Tayku, un niño que corría incansablemente por las laderas de las montañas, no lograba entender por qué alguien querría ser mamo. Los mamos, según él, eran personas serias que se sentaban durante horas, mirando las piedras, escuchando al viento y murmurando cosas incomprensibles al río. Mientras ellos pasaban el día intentando hablar con lo inanimado, Tayku prefería estar al aire libre, corriendo entre los árboles, oyendo el croar de las ranas y el zumbido de los insectos.
A pesar de su desdén por las lecciones espirituales, Tayku había sido escogido para un destino especial. Su futuro como mamo estaba decidido desde su nacimiento, o al menos eso decían los mayores. Para ellos, las señales habían sido claras: el día que Tayku llegó al mundo, una bandada de aves cruzó el cielo en perfecta formación, algo que, por lo visto, solo ocurría cuando un futuro guardián de la sabiduría nacía. Pero Tayku no veía en esos augurios más que una excusa para pasar mucho tiempo sentado sin hacer nada emocionante.
Un día, las carreras por la montaña llegaron a su fin. Lo llamaron para iniciar su verdadero camino, aquel del que no había escapatoria. Fue llevado a una cueva en las profundidades de la Sierra, conocida solo por los mamos más sabios. Allí, en la oscuridad, comenzaría su preparación.

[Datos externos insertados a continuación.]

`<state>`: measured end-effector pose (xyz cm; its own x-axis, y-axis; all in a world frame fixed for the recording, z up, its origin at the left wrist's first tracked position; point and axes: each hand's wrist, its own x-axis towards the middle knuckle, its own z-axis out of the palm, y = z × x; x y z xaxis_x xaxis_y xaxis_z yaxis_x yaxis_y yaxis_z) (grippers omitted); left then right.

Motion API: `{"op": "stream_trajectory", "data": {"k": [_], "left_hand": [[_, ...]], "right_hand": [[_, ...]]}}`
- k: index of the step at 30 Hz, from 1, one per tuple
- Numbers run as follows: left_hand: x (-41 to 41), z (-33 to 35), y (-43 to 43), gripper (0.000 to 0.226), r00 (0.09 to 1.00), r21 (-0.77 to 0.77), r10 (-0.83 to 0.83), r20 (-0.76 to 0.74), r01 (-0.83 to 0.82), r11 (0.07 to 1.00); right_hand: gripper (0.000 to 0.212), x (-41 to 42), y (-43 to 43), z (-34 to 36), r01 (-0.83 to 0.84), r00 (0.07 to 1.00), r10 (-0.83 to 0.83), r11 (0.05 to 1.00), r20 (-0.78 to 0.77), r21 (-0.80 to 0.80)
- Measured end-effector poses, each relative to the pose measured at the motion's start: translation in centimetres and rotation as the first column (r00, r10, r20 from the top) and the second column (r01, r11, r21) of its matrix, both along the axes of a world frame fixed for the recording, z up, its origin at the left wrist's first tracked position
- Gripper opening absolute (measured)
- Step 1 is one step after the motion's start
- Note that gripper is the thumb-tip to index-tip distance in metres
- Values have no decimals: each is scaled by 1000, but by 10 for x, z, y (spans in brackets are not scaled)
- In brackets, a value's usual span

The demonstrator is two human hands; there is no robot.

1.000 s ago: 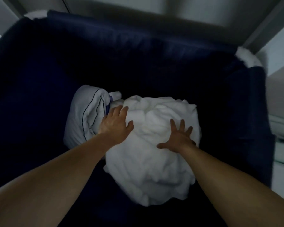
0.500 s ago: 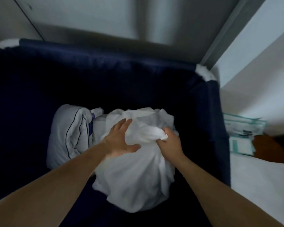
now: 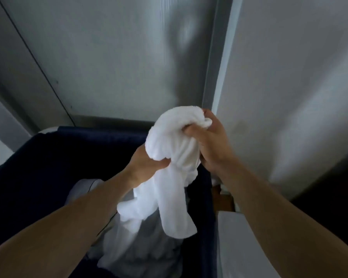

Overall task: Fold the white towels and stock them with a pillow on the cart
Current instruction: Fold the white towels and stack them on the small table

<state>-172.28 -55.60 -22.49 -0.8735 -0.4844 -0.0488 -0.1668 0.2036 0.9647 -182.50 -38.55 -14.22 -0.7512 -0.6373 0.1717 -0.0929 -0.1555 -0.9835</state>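
**Right hand (image 3: 211, 145) and left hand (image 3: 144, 167) clutch a bunched white towel (image 3: 175, 149) over the cart's (image 3: 48, 157) far right corner**

The right hand is closed around the top of the white towel. Its thumb presses across the front of a thick wad of cloth and its fingers curl behind it. The left hand grips the same towel lower down and to the left, with its thumb closing on a gathered neck of fabric. Most of its fingers are hidden behind the folds. Both forearms are bare and reach in from the bottom corners of the view.

The towel is bright white with a soft, nubbly terry surface. It is crumpled into a rounded lump between the two hands. Below the left hand it hangs in two limp, rope-like tails with blunt, rounded ends. It is held in the air above the cart's far right corner.

The cart is a deep bin with walls of dark navy fabric, smooth and matte, and a pale patch shows at its far left corner. Inside, against the right wall and behind the hanging tails, lies a heap of white linen (image 3: 141, 247), rumpled and grey in the shade. Whether the tails touch it cannot be told. Left of the heap, partly covered by the left forearm, is the pillow (image 3: 78, 189), which has a smooth pale casing and a thin dark line of piping.

Beyond the far rim stands a grey panel (image 3: 109, 57) with a dull sheen. It is bordered on the right by an upright metal strip (image 3: 215, 57), then a plain white wall (image 3: 289, 77). A flat white surface (image 3: 239, 247) lies just outside the cart's right wall.
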Motion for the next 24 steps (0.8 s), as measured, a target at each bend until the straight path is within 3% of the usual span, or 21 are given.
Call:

La cueva, al contrario de lo que Tayku imaginaba, no era una caverna acogedora con musgo verde y pequeños charcos donde podría distraerse. Era un lugar oscuro, tan oscuro que incluso el aire parecía denso, como si los mismos muros estuvieran hechos de noche. No había una sola luz, ni siquiera una rendija por la que pudiera entrar un rayo de sol, lo que le hizo pensar que tal vez el destino de mamo era peor de lo que había imaginado.
Con los días, Tayku se acostumbró a la oscuridad, o al menos eso intentaba. En ese vacío, el tiempo se sentía diferente. Los segundos se estiraban como el chicle que solía mascar mientras exploraba el bosque, pero aquí no había árboles ni aventuras. Solo silencio. Sin embargo, poco a poco, algo comenzó a cambiar. El eco de sus propios pensamientos fue dejando de ser molesto, y el sonido de su respiración, el único que podía escuchar, se volvió un compás constante.
En la penumbra, Tayku empezó a notar que la cueva no era tan vacía como pensaba. Aunque no podía verlo, sentía que la Tierra misma lo observaba. Sentía el latido de algo grande bajo sus pies. Era como si, en la quietud de la oscuridad, la cueva estuviera viva. Lo que antes le parecía aburrido y monótono, ahora comenzaba a intrigarle. En vez de piedras, oía susurros. El viento, que antes ignoraba, le hablaba con una voz suave. Y el río, del que solía burlarse, parecía tener una historia que contar.
Tayku se dio cuenta de que la oscuridad no era vacía. Había algo allí, algo que no podía ver pero que podía sentir. Comenzó a comprender que la luz no siempre venía del sol o de las estrellas, sino que a veces, estaba dentro de uno mismo. En la más completa oscuridad, la luz oculta brillaba con más fuerza. Pero esa luz no se veía con los ojos, se sentía en el corazón. Era una luz que no iluminaba el mundo exterior, sino el interior.
Los días en la cueva se convirtieron en semanas. Tayku no sabía exactamente cuánto tiempo había pasado, pero lo que sí sabía es que ya no era el mismo niño que había entrado corriendo y protestando. En algún momento entre el eco de sus propios pensamientos y los susurros de la cueva, comenzó a entender lo que significaba ser un mamo. No era sentarse a hablar con piedras o escuchar al río porque alguien más lo había dicho. Era entender que todo en la Tierra estaba conectado, que incluso el viento que soplaba entre las montañas tenía un propósito, al igual que él.
Cuando finalmente salió de la cueva, el sol de la montaña lo cegó por un momento, pero Tayku no se quejó. Había algo nuevo en su mirada, una chispa que no estaba allí antes. Esa luz que había encontrado en la oscuridad no lo abandonaría, ni siquiera bajo el sol más brillante.
Ahora, con cada paso que daba, sentía el pulso de la Tierra bajo sus pies. Ya no era el niño que corría sin rumbo, ajeno al mundo que lo rodeaba. Tayku había descubierto la luz oculta, esa que lo guiaba desde dentro, y sabía que, aunque el camino del mamo era largo y muchas veces solitario, también estaba lleno de misterios que solo él, con su nueva comprensión, podría desvelar.
Mientras descendía por las laderas de la montaña, el viento sopló suavemente a su alrededor, y por primera vez en su vida, Tayku lo escuchó realmente.